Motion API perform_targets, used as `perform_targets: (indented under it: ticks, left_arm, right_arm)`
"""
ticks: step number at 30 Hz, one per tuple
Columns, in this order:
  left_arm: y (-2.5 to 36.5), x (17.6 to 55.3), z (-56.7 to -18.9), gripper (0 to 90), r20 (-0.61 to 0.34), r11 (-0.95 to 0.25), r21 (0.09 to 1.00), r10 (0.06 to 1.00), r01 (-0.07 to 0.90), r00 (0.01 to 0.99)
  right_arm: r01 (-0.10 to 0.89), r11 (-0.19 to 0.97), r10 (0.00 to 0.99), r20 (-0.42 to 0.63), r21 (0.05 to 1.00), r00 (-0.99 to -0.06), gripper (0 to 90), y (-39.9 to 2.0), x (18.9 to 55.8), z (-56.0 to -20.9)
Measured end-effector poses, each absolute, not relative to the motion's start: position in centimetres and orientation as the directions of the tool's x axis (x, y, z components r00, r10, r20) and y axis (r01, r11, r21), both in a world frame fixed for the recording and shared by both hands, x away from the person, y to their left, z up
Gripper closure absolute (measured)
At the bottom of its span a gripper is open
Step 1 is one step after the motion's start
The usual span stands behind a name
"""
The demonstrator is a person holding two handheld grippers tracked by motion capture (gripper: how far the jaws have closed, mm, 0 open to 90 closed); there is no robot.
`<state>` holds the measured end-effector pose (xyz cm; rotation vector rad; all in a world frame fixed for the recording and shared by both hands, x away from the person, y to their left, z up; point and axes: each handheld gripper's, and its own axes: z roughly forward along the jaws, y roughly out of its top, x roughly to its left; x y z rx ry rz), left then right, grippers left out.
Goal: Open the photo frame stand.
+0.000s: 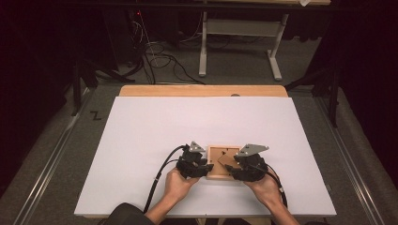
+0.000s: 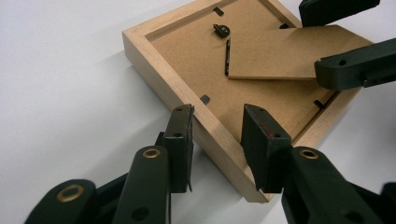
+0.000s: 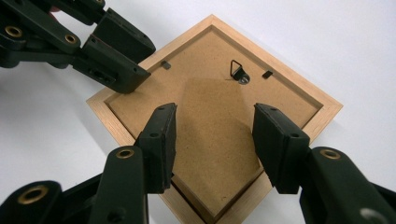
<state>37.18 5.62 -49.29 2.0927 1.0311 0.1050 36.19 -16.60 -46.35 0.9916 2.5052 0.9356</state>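
Carefully now, left gripper (image 2: 217, 140) clamped across the near rail of the face-down pale wooden picture frame (image 1: 213, 174) on the white table (image 1: 141, 140), right gripper (image 3: 212, 144) closed on the brown fibreboard easel stand (image 3: 212, 140) (edges only): lift slowly, hinge unstrained.

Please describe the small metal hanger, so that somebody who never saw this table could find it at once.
On the white table lies a wooden picture frame, face down. Look at its brown backboard. The hanger is a dark triangular loop near one edge, bigger than the small flat clips beside it.
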Motion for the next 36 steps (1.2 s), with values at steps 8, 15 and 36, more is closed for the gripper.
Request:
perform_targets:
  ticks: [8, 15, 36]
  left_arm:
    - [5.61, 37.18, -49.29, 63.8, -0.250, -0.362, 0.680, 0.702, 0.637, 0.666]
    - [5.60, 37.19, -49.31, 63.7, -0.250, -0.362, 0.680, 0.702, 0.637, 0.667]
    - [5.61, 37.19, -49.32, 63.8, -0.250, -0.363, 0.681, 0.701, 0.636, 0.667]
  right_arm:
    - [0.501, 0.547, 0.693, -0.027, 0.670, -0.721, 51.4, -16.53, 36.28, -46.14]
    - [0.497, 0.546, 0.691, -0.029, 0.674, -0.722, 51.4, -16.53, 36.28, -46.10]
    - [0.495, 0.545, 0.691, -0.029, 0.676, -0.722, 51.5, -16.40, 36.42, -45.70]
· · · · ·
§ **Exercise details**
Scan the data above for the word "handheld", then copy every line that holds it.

§ **The answer**
The demonstrator is a person holding two handheld grippers tracked by motion capture (gripper: how far the jaws have closed, mm, 0 open to 90 closed); there is no robot.
`<state>` holds the measured end-effector pose (xyz cm; rotation vector rad; all in a world frame fixed for the recording and shared by both hands, x away from the person, y to their left, z up; point and axes: each handheld gripper's, and its own axes: z roughly forward along the jaws, y roughly out of its top, x roughly to its left; x y z rx ry rz), left then right, grippers left out.

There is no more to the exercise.